# WHAT IS BEING ASKED
Within the listing below, locate all lines containing the word "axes". Copy each one.

# LISTED RECORDS
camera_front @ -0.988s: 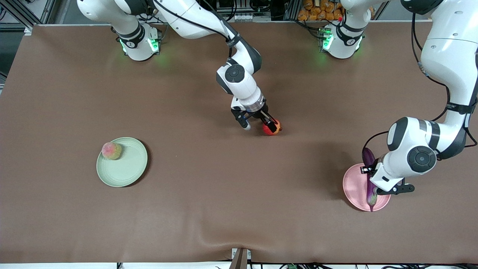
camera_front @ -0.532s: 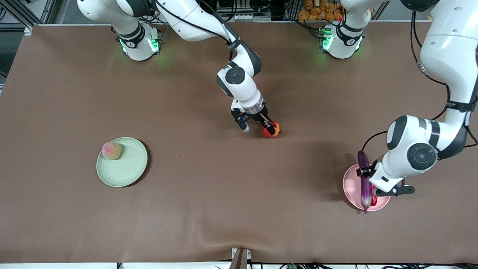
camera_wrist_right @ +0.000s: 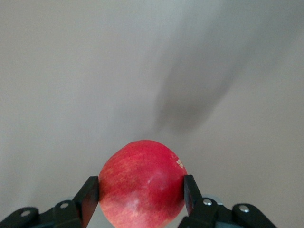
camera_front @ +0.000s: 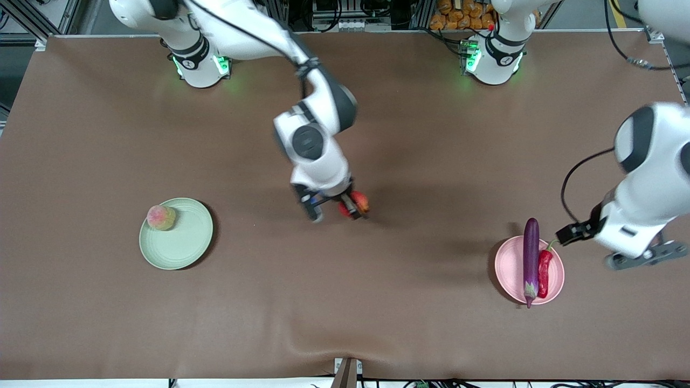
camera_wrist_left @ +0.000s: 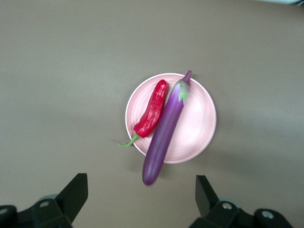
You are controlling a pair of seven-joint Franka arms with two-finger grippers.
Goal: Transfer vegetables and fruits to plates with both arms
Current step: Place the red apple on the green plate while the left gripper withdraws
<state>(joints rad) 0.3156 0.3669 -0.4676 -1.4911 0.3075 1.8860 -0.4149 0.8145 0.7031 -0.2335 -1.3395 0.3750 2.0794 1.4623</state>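
Red-orange apple [camera_front: 360, 203] sits clamped between the two fingers of the right claw [camera_front: 353, 206], centre of the front frame, lifted over bare brown surface [camera_front: 345, 302]; the right wrist view shows both black fingers [camera_wrist_right: 90, 192] pressed flat to the sides of the fruit [camera_wrist_right: 142, 190], with its shadow on the cloth above. The right arm reaches down from its base at upper left of the front frame. Peach [camera_front: 160, 217] rests on the upper-left rim area of the pale green plate [camera_front: 183, 248], left-centre of the front frame. Lower right: pale pink plate [camera_front: 506, 264] carries the purple eggplant [camera_front: 530, 258] and the red chili [camera_front: 543, 272] side by side and touching, chili on the side toward the left arm's end; the eggplant overhangs the plate's rim at both ends. Left wrist view confirms both lie on the plate [camera_wrist_left: 199, 123], eggplant [camera_wrist_left: 166, 130] long and diagonal, chili [camera_wrist_left: 151, 114] shorter with green stem curling off the rim. Left claw [camera_front: 574, 231] hangs just off the pink plate's upper-right edge, fingers [camera_wrist_left: 71, 194] spread wide and holding nothing.
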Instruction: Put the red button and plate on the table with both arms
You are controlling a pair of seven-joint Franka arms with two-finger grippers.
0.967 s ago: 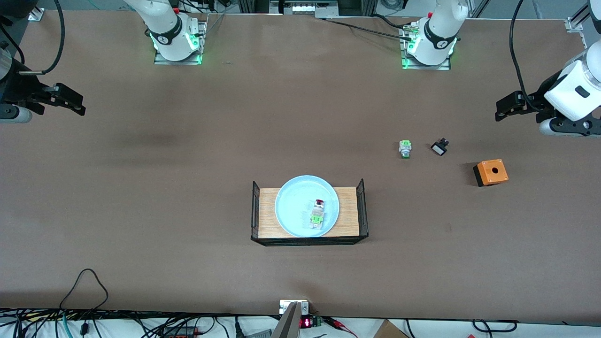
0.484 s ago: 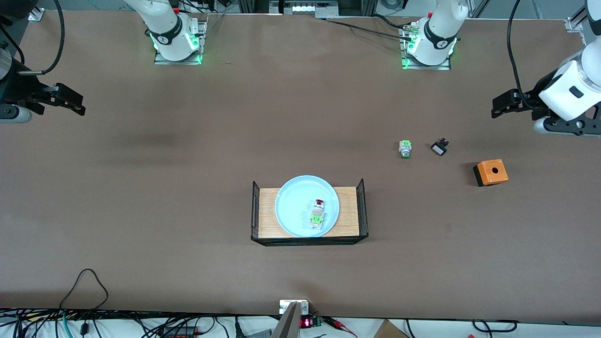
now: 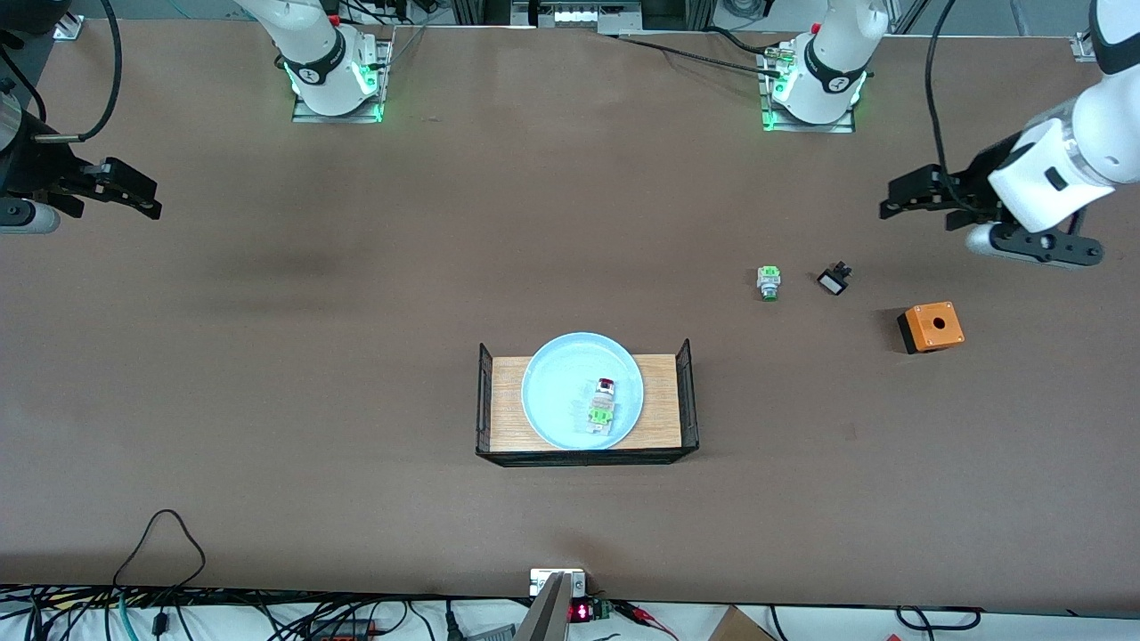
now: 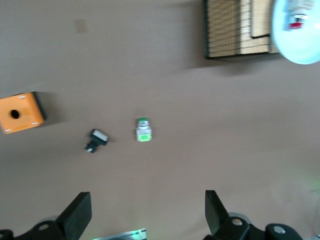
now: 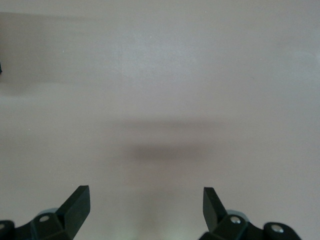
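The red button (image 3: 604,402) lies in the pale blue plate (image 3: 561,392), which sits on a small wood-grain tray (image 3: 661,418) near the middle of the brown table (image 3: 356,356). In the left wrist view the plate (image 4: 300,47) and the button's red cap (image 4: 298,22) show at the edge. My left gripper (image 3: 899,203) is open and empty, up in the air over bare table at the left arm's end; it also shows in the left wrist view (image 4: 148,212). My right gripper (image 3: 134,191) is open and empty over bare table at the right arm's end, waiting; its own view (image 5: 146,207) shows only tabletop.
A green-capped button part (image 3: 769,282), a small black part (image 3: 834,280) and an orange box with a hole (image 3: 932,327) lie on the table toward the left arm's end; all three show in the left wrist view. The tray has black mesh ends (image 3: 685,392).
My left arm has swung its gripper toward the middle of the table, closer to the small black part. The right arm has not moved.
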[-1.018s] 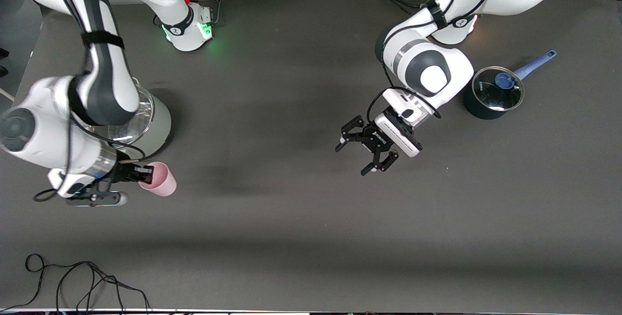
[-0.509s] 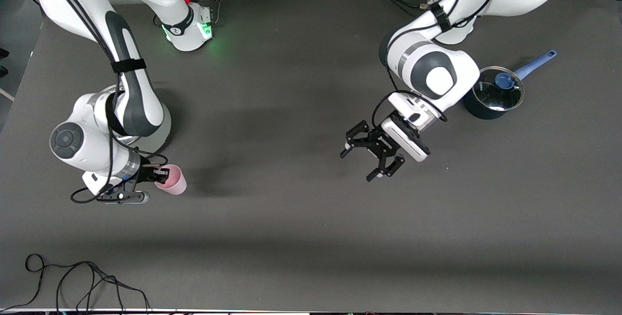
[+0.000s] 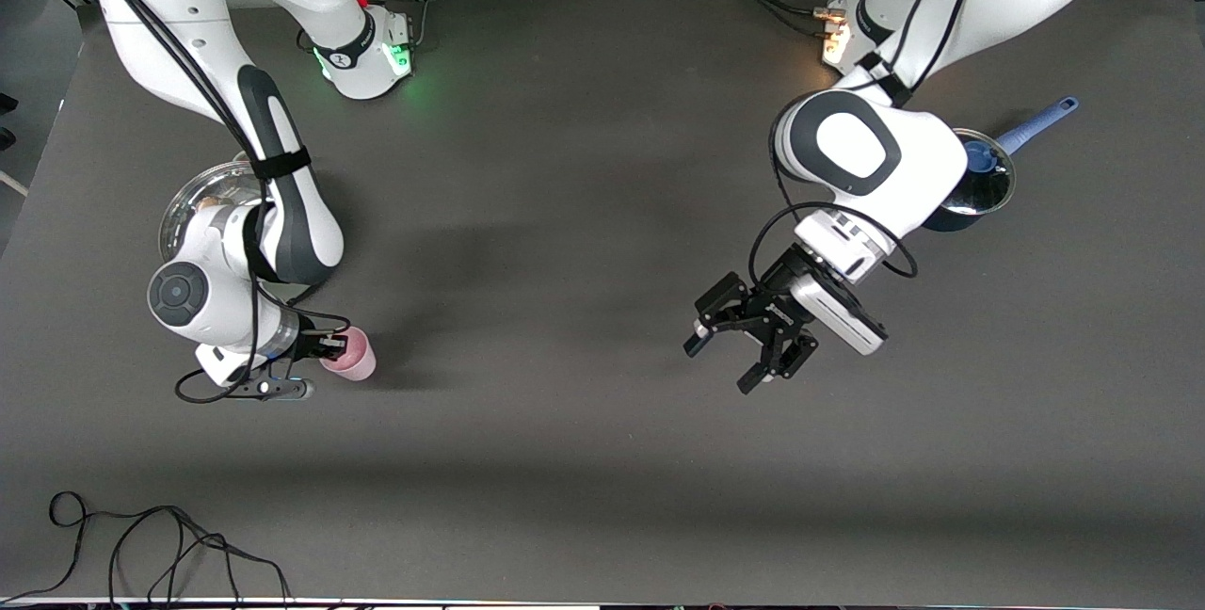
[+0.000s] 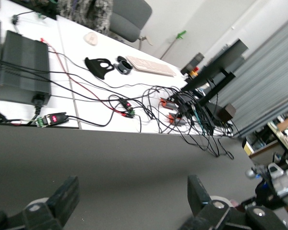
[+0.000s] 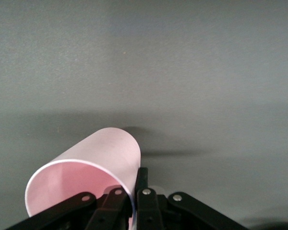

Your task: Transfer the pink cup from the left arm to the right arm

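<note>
Two claws show above the dark bench (image 3: 584, 459). At the right arm's end, the right claw (image 3: 331, 346) is pinched tight on the rim of the pink cup (image 3: 353, 355), one finger inside the mouth and one outside; the cup is carried tipped on its side just over the bench, near a shiny lidded pot (image 3: 193, 196). The left claw (image 3: 744, 356) hangs spread wide with nothing in it, over the bench toward the left arm's end, near a dark saucepan (image 3: 979, 182) with a blue handle.
</note>
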`<state>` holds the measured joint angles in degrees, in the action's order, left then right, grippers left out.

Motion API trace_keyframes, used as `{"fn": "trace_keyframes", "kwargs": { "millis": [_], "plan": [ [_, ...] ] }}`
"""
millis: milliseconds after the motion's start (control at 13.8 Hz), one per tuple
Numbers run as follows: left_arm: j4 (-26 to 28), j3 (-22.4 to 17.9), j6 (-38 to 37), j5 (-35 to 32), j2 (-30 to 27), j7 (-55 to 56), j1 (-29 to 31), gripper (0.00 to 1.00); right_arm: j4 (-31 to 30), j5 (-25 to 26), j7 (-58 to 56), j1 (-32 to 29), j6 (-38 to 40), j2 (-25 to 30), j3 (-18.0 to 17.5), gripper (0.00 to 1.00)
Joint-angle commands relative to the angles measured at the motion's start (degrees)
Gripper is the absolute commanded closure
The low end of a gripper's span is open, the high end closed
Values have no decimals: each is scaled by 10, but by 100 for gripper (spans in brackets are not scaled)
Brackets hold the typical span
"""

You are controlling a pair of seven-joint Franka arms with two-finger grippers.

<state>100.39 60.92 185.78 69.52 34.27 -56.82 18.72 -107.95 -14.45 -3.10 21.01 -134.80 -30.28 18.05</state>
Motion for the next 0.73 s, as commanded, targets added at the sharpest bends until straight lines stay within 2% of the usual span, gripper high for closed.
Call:
{"fn": "trace_keyframes", "kwargs": {
  "millis": [0, 73, 145, 218, 291, 364, 509, 655],
  "plan": [
    [54, -60, -57, -91, -82, 183, -2, 0, -2, -32, -34, 4, -3, 1, 4, 100],
    [65, -89, -114, -136, -109, 261, -2, 0, -3, -33, -34, 5, -2, 6, 4, 57],
    [67, -126, -192, -192, -136, 341, -1, 0, -7, -33, -33, 5, 1, 12, 5, 8],
    [68, -164, -278, -259, -160, 415, -2, 0, -7, -33, -31, 6, 9, 23, 6, 0],
    [68, -196, -360, -325, -185, 467, 0, 0, -6, -32, -31, 6, 30, 39, 7, 0],
    [68, -228, -423, -363, -211, 488, 1, 0, -6, -24, -29, 10, 50, 60, 15, 0],
    [68, -280, -514, -404, -244, 490, 3, 0, -3, -17, -29, 11, 109, 115, 40, 0],
    [68, -327, -601, -453, -269, 490, 12, 0, 2, 40, -27, 10, 178, 184, 50, 0]
  ]
}}
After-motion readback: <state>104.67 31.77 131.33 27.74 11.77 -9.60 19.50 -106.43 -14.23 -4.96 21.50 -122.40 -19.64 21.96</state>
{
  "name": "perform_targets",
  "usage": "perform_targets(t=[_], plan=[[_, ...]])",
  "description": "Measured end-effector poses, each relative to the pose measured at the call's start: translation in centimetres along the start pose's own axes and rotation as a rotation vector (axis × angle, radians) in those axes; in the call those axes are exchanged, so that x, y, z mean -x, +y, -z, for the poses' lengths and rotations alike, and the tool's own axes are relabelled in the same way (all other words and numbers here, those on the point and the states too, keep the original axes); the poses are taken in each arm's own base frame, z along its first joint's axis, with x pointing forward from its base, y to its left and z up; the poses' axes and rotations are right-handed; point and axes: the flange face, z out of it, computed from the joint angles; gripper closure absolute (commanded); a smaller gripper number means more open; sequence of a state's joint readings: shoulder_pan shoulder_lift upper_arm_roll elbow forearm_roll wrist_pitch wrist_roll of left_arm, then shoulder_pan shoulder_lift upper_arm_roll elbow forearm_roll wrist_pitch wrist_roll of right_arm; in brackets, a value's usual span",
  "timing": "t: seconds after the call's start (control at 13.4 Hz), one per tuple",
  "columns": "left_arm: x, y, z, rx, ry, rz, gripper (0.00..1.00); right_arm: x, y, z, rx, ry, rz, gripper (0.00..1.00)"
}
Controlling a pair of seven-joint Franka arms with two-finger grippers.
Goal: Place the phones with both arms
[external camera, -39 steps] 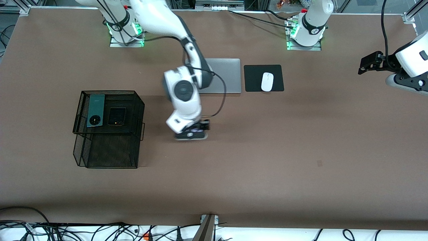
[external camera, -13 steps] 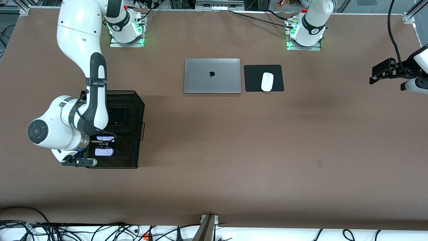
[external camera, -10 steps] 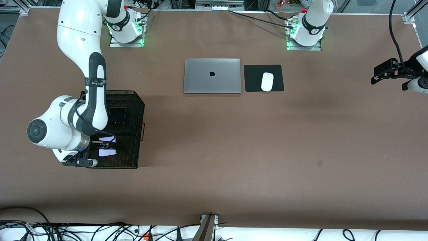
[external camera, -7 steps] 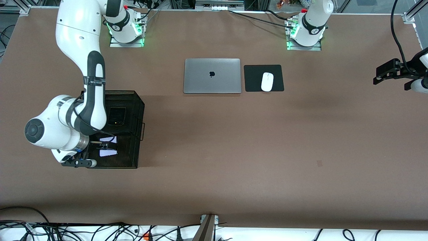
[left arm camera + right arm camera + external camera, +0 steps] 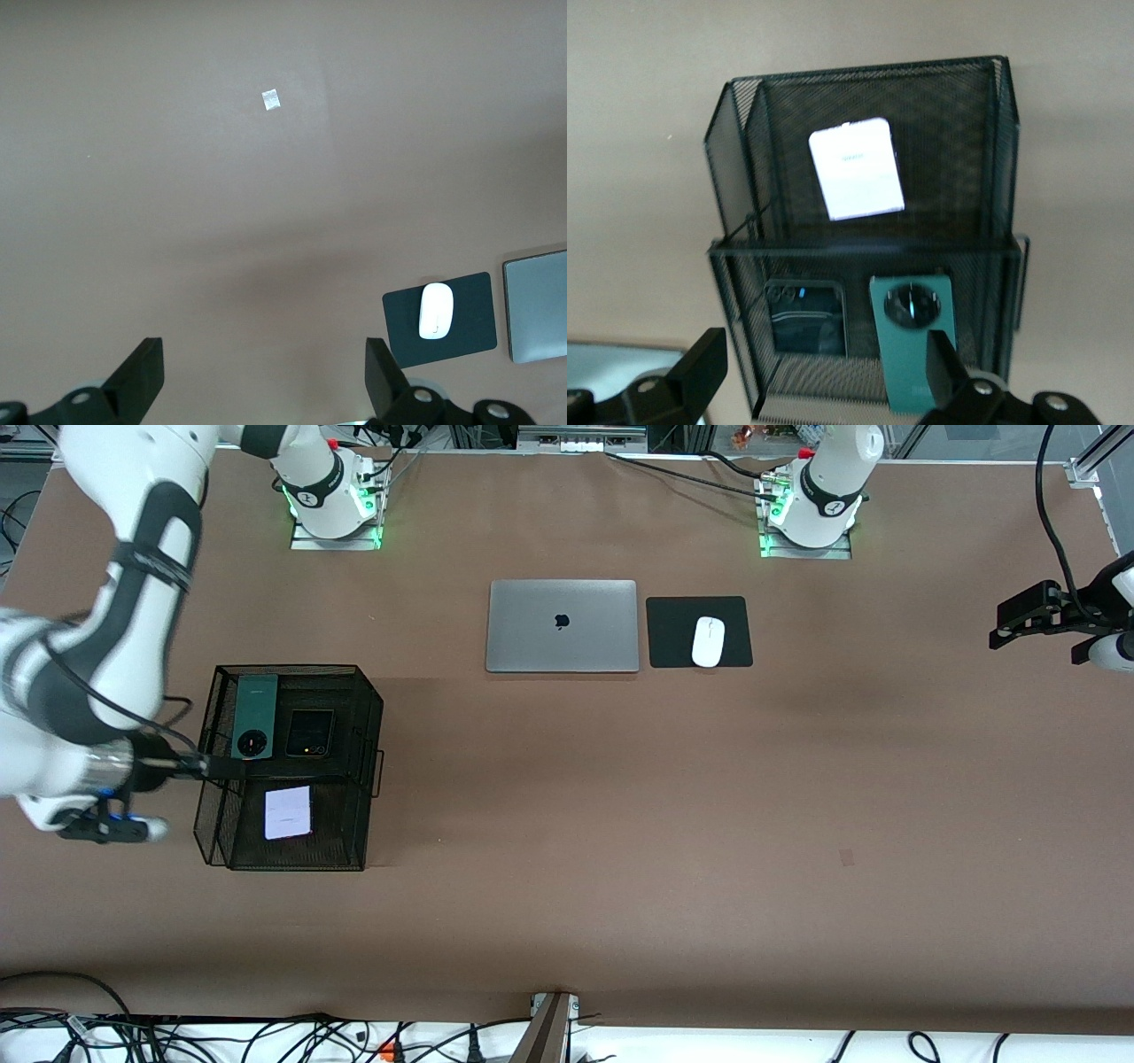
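A black mesh two-tier rack stands toward the right arm's end of the table. The dark-green phone and the small black phone lie on its upper tier. The pale lilac-white phone lies flat in the lower tier. My right gripper is open and empty, up at the rack's edge on the right arm's side. The right wrist view shows the rack, the lilac-white phone, the black phone and the green phone beyond my open right gripper. My left gripper waits open and empty over the left arm's end of the table; it also shows in its wrist view.
A closed silver laptop and a white mouse on a black pad lie near the arm bases. The left wrist view shows the mouse, the laptop and a small tape mark.
My right gripper has let go of the lilac-white phone in the rack's lower tier and drawn back out toward the right arm's end. The left arm has barely moved.
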State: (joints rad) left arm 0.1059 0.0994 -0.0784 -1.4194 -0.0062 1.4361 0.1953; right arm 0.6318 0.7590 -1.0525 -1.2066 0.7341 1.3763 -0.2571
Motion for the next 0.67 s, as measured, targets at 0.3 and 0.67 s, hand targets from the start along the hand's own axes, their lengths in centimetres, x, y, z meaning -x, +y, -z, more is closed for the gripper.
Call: perform_targets(t=[0.3, 0.67], plan=[[-0.1, 0.0, -0.1, 0.0, -0.002, 0.018, 0.0, 3.0, -0.5, 4.6, 0.0, -0.054, 0.006, 0.01], [-0.2, -0.1, -0.4, 0.002, -0.007, 0.038, 0.0, 2.8, -1.1, 5.0, 0.007, -0.077, -0.061, 0.01]])
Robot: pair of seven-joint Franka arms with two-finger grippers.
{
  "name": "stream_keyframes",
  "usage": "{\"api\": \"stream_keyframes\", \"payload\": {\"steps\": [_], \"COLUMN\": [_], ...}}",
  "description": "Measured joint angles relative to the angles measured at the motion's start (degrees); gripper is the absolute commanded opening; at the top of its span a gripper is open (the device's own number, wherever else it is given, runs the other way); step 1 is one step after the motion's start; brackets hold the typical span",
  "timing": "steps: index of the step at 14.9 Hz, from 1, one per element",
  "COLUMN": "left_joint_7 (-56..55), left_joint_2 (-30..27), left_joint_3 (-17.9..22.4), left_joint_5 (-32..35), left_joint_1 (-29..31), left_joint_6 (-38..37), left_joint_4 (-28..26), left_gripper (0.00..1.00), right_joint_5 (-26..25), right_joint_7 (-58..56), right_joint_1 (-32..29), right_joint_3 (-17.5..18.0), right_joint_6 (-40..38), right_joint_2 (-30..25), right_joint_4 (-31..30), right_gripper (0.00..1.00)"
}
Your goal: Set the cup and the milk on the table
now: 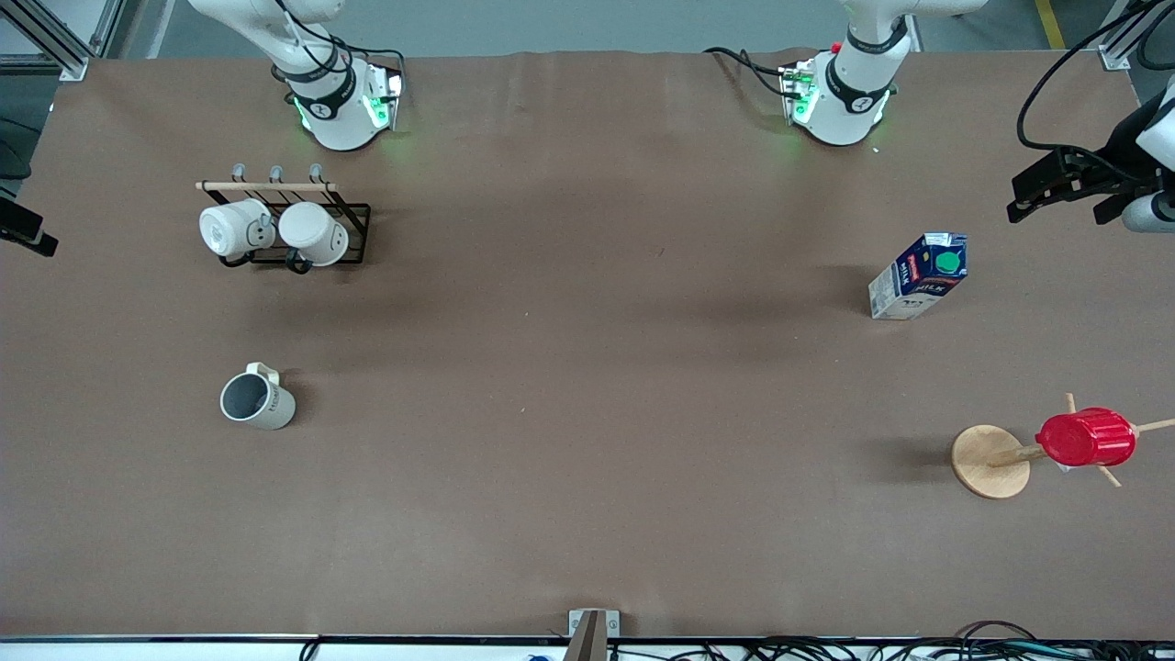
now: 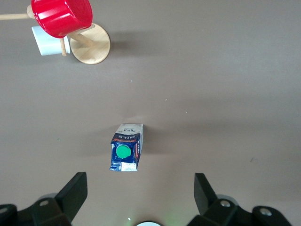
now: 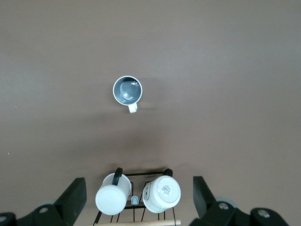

# TASK ANSWER
  "description": "Measured end-effector poses, each relative to the pose measured at the call's start: translation in centimetres along the start pose's own axes and rotation as a rotation vector (axis × angle, radians) in those axes; in the call those axes are exchanged, so that x, y, z mean -x, +y, -z, for the poses' lengths and rotations alike, and the tool's own axes are relabelled in the same way (all other words and numbers here, those on the point and the states too, keep the original axes); the poses are taken in each arm's own base frame, z along its first joint's axis, with x pointing forward from its base, y to its left and z up; the poses' axes and rotations are right-handed; point and axes: the flange face, z out of it, computed from the joint angles; gripper closure absolute (commanded); a smaller gripper number means more open; sequence of a state's joint readings: shoulder_pan shoulder_lift upper_arm_roll elbow forearm_roll wrist_pitch wrist_roll of left_arm, then shoulder_pan shoulder_lift upper_arm_roll elbow forearm_roll wrist_pitch wrist_roll of right_arm; in brackets, a value's usual span",
Motion for the next 0.67 s, as measured, targets at 0.3 and 0.67 s, hand targets from the start along the hand's own axes, their lengths in centimetres, x, y, z meaning -x, +y, -z, more is closed for the gripper.

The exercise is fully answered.